5 Steps to Pick the Right Business Partner
Taking on a business partner brings a large amount of benefits to entrepreneurs. Not only does the partnership give financial leverage to the business owners, but the workload and level of responsibilities become significantly lower than that of a sole proprietor. But choosing a business partner is much more complicated than just thinking about it.
In Making a Business Partnership Successful, we outline certain steps which should be taken before entering into one.
1. Personal Assessment and Getting to Know One Another:
- Work together on 2-3 projects before an agreement is consummated.
- Determine the commitment of the potential business partners. Is the potential business partner in for the long haul?
- Identify each of the business partner’s unique contribution. Does the potential business partner bring specialized knowledge, skills, leadership, or experience that compliments others?
- Understand each person’s personal goals. Is each set of goals consistent with the others including, for example, personal wealth, business success, and autonomy?
- Determine trust and values. Is there trust between the parties? Do they share a set of common values? Core values are none negotiable. Be ready to walk away when others are willing to negotiate their own values or try to negotiate others.
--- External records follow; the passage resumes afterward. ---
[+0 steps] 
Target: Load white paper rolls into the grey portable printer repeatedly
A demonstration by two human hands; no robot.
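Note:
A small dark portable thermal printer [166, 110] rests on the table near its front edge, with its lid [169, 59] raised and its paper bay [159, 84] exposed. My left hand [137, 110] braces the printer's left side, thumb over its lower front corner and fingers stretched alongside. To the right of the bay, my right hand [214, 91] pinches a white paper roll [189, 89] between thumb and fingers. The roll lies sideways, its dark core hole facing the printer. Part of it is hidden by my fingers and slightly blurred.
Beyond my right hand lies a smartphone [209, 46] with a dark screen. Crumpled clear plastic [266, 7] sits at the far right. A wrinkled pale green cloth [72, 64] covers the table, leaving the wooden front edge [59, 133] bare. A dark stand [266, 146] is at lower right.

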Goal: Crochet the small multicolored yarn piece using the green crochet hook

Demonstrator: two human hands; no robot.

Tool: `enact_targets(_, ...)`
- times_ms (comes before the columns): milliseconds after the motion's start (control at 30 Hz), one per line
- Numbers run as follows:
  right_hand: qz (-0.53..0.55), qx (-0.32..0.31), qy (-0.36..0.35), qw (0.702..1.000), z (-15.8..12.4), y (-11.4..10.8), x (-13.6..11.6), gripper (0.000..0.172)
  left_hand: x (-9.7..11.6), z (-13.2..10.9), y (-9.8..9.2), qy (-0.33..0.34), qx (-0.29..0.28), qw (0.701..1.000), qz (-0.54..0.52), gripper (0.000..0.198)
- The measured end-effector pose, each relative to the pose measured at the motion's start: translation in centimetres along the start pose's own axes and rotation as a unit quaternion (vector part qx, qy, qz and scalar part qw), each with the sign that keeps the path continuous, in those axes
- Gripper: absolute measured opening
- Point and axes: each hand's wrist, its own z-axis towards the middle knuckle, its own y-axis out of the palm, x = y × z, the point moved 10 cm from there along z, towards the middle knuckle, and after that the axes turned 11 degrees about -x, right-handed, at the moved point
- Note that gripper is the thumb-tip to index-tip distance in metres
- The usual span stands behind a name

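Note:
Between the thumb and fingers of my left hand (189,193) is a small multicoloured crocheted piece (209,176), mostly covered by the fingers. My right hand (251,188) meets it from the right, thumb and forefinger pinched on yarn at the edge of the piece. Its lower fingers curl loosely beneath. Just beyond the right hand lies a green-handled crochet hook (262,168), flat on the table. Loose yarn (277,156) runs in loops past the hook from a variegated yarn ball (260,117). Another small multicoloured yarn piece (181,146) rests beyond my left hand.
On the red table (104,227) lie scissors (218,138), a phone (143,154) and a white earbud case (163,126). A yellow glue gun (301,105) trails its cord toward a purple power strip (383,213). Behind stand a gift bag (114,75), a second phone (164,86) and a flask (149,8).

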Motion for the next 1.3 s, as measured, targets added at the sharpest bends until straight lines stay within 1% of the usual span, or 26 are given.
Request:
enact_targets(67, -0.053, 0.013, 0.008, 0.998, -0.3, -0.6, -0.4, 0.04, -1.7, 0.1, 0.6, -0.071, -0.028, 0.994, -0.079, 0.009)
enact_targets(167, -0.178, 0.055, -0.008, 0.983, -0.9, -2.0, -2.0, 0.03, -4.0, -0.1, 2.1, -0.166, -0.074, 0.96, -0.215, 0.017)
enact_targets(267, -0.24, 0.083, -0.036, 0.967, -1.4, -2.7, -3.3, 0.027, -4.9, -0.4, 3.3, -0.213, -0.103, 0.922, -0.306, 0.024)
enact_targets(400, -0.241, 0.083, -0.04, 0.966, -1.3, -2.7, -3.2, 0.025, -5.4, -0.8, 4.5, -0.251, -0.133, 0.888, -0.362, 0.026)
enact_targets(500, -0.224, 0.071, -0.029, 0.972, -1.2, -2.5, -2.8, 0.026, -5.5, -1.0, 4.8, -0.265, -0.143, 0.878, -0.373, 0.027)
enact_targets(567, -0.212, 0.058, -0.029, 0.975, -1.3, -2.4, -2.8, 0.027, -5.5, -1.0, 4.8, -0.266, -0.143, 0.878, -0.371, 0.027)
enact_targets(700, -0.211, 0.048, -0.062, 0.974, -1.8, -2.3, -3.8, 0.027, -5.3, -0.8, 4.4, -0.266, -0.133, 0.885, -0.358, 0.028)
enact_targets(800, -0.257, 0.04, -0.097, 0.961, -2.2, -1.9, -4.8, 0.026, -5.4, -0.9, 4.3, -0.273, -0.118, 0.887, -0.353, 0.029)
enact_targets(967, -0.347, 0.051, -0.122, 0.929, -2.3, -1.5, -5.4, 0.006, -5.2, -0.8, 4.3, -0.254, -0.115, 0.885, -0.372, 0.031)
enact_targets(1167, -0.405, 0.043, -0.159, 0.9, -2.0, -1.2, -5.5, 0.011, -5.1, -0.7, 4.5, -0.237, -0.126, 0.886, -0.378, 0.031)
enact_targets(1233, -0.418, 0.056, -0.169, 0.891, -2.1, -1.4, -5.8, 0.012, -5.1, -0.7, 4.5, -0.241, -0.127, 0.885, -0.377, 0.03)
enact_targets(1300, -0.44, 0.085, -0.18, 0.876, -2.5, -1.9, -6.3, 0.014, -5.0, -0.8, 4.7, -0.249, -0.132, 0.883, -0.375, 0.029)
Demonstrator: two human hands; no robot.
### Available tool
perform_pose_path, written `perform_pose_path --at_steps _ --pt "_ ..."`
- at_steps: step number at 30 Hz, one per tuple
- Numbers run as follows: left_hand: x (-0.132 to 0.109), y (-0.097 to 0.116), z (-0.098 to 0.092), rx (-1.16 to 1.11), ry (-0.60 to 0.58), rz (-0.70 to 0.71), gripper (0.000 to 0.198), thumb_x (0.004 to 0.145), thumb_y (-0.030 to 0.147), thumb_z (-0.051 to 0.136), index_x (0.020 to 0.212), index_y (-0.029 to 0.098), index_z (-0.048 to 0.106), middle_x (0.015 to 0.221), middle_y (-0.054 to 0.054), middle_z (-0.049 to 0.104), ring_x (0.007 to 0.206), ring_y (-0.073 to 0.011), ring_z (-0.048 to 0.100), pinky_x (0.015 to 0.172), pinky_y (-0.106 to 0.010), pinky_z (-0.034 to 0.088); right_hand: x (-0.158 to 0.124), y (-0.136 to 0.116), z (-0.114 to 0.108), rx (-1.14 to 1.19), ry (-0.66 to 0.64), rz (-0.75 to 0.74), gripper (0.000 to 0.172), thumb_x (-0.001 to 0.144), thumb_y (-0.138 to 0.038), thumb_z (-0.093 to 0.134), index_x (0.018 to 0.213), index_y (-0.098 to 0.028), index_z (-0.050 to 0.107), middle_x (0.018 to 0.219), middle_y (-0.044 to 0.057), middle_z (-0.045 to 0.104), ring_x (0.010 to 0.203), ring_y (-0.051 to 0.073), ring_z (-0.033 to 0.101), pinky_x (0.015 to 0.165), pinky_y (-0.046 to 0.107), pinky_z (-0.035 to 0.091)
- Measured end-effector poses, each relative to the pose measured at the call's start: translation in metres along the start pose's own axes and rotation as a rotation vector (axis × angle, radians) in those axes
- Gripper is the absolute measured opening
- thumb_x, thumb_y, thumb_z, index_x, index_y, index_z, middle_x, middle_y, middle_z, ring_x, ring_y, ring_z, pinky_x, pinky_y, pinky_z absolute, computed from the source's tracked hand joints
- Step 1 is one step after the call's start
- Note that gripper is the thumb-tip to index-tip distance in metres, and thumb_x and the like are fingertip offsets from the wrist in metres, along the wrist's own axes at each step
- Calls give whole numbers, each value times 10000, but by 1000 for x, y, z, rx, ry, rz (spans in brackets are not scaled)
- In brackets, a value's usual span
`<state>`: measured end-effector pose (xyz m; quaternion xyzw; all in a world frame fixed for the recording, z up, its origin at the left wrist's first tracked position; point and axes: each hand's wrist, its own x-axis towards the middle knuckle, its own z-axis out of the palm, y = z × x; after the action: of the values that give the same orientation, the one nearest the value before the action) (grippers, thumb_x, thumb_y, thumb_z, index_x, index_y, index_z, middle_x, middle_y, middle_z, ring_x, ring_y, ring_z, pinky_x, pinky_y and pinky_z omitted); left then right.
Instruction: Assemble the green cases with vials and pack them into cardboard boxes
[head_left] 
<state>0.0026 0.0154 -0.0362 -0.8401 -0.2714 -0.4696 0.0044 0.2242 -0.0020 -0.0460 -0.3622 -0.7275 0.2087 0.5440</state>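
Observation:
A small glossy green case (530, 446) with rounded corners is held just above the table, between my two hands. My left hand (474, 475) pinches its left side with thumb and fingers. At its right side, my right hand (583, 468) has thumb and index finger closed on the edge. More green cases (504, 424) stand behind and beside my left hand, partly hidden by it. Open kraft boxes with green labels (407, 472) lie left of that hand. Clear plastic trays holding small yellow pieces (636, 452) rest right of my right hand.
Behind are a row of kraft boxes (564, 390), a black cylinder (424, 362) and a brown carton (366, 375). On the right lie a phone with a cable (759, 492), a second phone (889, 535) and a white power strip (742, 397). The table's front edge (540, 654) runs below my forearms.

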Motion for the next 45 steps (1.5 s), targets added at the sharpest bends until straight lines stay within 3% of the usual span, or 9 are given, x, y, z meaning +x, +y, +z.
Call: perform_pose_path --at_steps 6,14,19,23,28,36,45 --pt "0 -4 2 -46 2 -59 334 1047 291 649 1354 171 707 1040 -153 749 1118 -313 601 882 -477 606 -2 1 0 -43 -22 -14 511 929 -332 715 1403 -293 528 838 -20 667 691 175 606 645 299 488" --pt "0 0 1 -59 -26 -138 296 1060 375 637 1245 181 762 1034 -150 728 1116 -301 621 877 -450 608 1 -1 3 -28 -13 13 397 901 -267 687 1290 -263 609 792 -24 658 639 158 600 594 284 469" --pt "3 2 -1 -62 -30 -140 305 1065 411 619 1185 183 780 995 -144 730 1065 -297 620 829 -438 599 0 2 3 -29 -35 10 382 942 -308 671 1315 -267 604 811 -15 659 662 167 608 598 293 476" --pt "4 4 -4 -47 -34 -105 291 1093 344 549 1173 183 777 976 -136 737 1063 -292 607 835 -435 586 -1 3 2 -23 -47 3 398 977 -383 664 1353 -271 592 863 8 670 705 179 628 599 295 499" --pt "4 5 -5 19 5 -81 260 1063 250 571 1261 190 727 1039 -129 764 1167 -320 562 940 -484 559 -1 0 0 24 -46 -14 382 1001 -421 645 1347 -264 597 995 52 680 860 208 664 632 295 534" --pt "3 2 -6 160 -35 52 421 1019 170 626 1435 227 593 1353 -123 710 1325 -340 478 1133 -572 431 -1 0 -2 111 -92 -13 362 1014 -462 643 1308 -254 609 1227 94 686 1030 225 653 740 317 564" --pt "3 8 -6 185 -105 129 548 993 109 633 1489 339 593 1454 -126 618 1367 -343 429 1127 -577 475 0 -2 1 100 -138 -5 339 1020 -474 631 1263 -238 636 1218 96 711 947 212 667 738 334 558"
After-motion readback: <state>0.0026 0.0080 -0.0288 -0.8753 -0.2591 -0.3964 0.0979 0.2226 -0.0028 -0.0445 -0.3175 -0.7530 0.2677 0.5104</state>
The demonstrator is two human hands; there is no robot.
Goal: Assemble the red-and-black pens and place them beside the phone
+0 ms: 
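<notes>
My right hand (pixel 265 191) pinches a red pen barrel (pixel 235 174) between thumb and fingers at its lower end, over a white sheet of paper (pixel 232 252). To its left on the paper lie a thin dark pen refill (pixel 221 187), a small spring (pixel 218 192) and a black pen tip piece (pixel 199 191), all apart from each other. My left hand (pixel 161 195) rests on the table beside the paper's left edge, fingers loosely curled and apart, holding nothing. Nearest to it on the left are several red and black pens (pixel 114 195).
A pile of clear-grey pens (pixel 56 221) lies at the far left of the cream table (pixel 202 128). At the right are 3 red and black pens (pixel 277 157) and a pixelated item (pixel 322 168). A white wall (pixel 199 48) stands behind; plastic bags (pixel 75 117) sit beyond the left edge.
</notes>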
2. Determine Personal and Business Goals:
- Contribution: What will the new business partner contribute? Example: cash, assets, equipment, connections… Regardless of what it is, contribution needs to increase the value of the business.
- Compensation: What are compensation expectations? Example: salary, equity, joint venture, etc… Can the business afford it?
- Control: What type of control is the new partner looking for? Example: percent of ownership, officer/operational, director/board member… What are the parties willing to give up in return for the prospect of business success?
- Brand and Success: Is the new business partner dedicated to ensuring brand continuity and contribute to the success or just to ride on what has been established?
3. Create Roles and Guidelines in the Potential Business Partnership:
- What role and responsibility will each of business partners have including operations, financial, sales, marketing, etc…?
- How will decisions be made and by whom? Is it by committee?
- Will each have certain level decision-making authority? Will the new process impair decision making?
- Will authority limits be defined and processes and procedures be put in place?
- What is the understanding if one of the partners wants out or wants more? What is the understanding if things go downhill/uphill?
4. Perform Preliminary Due Diligence
- Review business plan including marketing, sales strategies and financial needs
- Review long term company debt, goals, objectives and financial projections
- Review financial statements – up to 3 years if available
- Review tax returns = up to 3 years if available
- Research and talk to existing and past customers
5. Create Partnership Agreement Basic
- Define Key Performance Indicators (KPI’s.) How will the success of the business be measured?
- Clarify decision making and dispute resolution processes
- Define each business partners title and position
- Define management responsibilities and job descriptions
- Detail authority limits
- Clarify operation responsibilities and metrics used to measure performance
- Define vacations and time off policies such business partners vacationing at same time
- Determine compensation
- Exit strategy including determining what happens when one partner leaves, closing the business, selling the business, buy/sell agreement, etc.